Wednesday, June 29, 2011

Beginner’s Guide To Fx

Fx, foreign exchange, forex and


currency exchange are all names for the market for trading


currencies.

On the currency


exchange, trading is used to speculate on


the strength of one currency against


another, so currencies are always traded in pairs if you


believe the first named currency will fall against the second one, you sell, if you


believe the first named currency will rise against the second, you buy.
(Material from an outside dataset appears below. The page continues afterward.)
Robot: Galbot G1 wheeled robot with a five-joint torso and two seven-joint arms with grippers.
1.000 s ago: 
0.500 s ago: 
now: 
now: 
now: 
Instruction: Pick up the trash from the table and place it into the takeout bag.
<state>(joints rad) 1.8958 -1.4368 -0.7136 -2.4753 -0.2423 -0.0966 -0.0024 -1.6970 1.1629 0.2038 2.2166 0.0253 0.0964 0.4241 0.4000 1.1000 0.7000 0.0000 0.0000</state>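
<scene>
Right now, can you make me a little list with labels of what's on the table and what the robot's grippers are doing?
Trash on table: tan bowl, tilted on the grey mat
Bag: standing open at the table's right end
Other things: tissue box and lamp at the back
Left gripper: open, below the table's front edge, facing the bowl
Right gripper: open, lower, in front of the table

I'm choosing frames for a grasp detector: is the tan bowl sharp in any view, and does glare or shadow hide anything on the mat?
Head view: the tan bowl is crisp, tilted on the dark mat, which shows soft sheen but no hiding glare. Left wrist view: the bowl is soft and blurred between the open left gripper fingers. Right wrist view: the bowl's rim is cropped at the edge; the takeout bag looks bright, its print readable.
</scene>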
As an example, if you believed the Australian dollar would


rise against the US dollar, you


would buy, or go 'long'. It is quoted at 1.6756 / 1.6759 and you buy one contract at 1.6759.







 For each unit of 0.0001


( or 'pip ) the Australian dollar rises against the US dollar, your profits increase, and for each 'pip' ( or 0.0001 unit ) the Australian


dollar falls contrary to the USD, your profits fall. In an AUD100,000 contract, you have got an exposure of USD10 for every pip


movement, figured out by multiplying the pip unit by


the value of the contract ( USD0.0001 x AUD100,000 = USD10 ). So if the


AUD goes up to 1.6759, you make USD30.

 When your account is open it will be altered daily to reflect the overnite


effect of the difference in rates between the Australian and


US dollars Together with a rate of


interest of your CFD broker for holding a long position.




 So a few days later AUD


/ USD is trading at 1.6877 / 1.6878 and you decide to


close your position, selling your contract and taking your profit. The biggest


difference between the closing position of 1.6844 and the opening position of


1.6859 is 0.0121, so yourreturn is USD1,210 ( USD0.0121 x AUD100,000


= USD1,210 ).

Why trade fx
  • The forex market is the world's most traded market, with a daily


    trading volume of USD3.98 trillion as of April 2010, according to the


    Bank for International Settlements. This comprises USD1.49 trillion in spot transactions, USD475


    bn. in outright forwards, 1.765 trillion in foreign exchange swaps, USD43 bln in currency swaps


    and USD207 bn. in options and other products.
  •  The liquidity of the


    currency markets, which means the bid-offer


    spreads are small contrasted to other asset


    groups, particularly in the case of major


    currency pairs , such as like the Australian, US and


    Canadian dollar, and the British pound, yen, euro and Swiss


    franc.
  •  Due to


    the higher levels of liquidity, you


    can use high gearing having the ability to trade USD100,000 unit currency lots for as


    low as a 0.5% deposit, or USD 500.
  •  Foreign


    exchange trading is commission free.
  •  As the forex is a Twenty four hour


    market, trading positions that may be opened then shut at all hours, and internet trading means


    your orders are executed straight away.
  •  It's possible


    to turn a profit at any time in time as currencies


    are traded in pairs, one will be moving versus the other.
  • Though


    price movements can be


    volatile, they usually follow


    predictable patterns, which can sometimes be an advantage


    for traders who've got a clear system.




















































Remember that CFDs and forex are geared products and may result in losses that surpass your initial deposit. CFD trading might not be suitable for everyone, so please make sure you understand the risks concerned.